* **Work to be completed**
Begin at the line below that has "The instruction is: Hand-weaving" and stop after the line that has "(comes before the". Please restate only those lines, word for word.

* **Recorded data**
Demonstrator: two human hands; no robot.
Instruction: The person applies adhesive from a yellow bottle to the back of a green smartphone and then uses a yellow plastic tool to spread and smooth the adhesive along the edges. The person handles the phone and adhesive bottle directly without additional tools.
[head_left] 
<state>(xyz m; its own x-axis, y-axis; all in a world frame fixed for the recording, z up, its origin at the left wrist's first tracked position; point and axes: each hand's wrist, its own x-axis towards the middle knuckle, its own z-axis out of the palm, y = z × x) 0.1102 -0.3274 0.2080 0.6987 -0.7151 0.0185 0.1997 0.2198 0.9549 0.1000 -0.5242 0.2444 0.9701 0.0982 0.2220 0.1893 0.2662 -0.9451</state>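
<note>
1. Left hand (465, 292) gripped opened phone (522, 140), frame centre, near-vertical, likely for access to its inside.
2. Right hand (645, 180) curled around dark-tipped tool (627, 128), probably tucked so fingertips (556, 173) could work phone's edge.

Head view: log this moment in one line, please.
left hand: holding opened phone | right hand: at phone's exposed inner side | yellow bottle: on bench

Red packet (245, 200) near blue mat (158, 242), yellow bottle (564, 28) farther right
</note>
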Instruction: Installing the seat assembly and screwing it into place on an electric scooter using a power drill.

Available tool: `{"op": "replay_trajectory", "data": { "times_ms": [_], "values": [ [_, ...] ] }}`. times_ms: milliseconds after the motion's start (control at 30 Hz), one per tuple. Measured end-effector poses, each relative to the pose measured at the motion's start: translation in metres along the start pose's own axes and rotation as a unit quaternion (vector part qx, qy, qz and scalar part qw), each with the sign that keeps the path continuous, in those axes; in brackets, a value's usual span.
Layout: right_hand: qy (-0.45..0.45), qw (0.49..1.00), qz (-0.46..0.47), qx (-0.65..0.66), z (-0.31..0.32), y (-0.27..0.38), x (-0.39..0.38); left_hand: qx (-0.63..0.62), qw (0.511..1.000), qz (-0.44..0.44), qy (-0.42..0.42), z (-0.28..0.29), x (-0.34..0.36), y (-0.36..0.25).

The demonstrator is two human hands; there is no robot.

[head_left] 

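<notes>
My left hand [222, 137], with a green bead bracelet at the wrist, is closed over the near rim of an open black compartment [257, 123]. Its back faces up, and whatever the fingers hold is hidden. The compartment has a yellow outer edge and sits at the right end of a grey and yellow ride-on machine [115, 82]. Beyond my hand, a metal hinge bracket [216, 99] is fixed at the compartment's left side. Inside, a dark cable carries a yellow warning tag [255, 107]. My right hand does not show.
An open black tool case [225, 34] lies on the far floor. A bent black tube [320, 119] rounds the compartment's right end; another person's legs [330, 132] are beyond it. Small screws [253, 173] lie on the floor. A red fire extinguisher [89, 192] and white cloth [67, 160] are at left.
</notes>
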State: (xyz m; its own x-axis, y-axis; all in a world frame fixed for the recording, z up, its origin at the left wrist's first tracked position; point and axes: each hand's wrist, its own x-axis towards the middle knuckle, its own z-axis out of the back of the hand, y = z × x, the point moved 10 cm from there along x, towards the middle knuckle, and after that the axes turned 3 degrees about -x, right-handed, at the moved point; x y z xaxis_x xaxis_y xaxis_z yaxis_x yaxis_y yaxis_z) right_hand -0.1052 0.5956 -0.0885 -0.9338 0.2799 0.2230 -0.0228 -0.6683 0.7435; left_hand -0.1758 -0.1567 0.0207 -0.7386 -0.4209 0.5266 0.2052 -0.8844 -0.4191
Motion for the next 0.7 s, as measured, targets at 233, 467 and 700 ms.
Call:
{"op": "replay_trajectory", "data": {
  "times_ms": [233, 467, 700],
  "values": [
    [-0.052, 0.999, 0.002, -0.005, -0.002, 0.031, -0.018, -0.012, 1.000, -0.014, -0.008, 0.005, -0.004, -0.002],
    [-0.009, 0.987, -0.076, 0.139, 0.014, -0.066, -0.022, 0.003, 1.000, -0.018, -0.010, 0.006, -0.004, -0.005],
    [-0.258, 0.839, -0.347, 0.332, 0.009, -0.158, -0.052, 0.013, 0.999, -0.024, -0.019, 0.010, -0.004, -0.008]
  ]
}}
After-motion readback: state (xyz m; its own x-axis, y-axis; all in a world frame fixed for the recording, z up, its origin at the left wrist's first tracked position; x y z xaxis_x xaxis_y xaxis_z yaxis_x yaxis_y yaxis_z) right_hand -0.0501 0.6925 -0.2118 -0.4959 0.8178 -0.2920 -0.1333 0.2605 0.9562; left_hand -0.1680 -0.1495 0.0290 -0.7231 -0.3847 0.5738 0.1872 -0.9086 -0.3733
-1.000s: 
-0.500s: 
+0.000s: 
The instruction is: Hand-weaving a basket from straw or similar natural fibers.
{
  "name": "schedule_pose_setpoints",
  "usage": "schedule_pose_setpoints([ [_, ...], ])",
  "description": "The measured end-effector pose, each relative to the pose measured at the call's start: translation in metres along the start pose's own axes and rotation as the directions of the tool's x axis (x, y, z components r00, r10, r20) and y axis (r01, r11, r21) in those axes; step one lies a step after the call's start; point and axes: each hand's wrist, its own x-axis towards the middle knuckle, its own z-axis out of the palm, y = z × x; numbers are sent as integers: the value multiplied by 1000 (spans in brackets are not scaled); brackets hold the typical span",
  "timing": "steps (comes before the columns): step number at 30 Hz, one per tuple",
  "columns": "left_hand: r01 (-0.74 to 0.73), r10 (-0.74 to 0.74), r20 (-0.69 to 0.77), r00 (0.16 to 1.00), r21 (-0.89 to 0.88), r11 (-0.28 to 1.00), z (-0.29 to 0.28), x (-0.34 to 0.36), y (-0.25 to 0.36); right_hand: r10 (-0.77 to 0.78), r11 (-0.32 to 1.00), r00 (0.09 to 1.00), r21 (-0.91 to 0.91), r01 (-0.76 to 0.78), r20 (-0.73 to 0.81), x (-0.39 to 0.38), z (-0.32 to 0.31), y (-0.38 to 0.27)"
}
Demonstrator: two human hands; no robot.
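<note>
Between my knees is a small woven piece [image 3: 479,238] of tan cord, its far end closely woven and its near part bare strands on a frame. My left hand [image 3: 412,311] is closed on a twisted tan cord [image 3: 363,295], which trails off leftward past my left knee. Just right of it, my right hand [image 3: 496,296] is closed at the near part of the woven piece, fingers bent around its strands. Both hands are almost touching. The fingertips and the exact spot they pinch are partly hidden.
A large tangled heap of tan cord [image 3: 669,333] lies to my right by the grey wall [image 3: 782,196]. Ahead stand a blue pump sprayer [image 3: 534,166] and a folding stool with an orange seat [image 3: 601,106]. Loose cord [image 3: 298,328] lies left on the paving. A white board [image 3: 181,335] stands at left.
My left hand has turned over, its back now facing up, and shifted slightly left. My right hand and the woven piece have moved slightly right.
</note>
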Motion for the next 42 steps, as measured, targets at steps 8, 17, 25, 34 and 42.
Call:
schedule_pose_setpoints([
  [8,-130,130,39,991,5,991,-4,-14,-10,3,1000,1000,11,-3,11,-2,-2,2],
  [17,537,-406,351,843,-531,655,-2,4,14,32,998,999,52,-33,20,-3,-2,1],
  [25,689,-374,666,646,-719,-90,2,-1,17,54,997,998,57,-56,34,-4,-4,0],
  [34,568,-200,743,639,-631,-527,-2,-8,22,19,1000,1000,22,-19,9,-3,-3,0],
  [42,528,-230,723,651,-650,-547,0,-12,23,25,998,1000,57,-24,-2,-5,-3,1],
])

* **Response to this exercise**
The instruction is: Hand-weaving a basket from straw or similar natural fibers.
{
  "name": "schedule_pose_setpoints",
  "usage": "schedule_pose_setpoints([ [_, ...], ])",
  "description": "The measured end-effector pose, each relative to the pose measured at the call's start: translation in metres along the start pose's own axes and rotation as the directions of the tool's x axis (x, y, z components r00, r10, r20) and y axis (r01, r11, r21) in those axes; step one lies a step after the call's start; point and axes: each hand's wrist, its own x-axis towards the middle knuckle, its own z-axis out of the palm, y = z × x; numbers are sent as integers: the value multiplied by 1000 (spans in brackets are not scaled); brackets hold the typical span",
  "timing": "steps (comes before the columns): step number at 30 Hz, one per tuple",

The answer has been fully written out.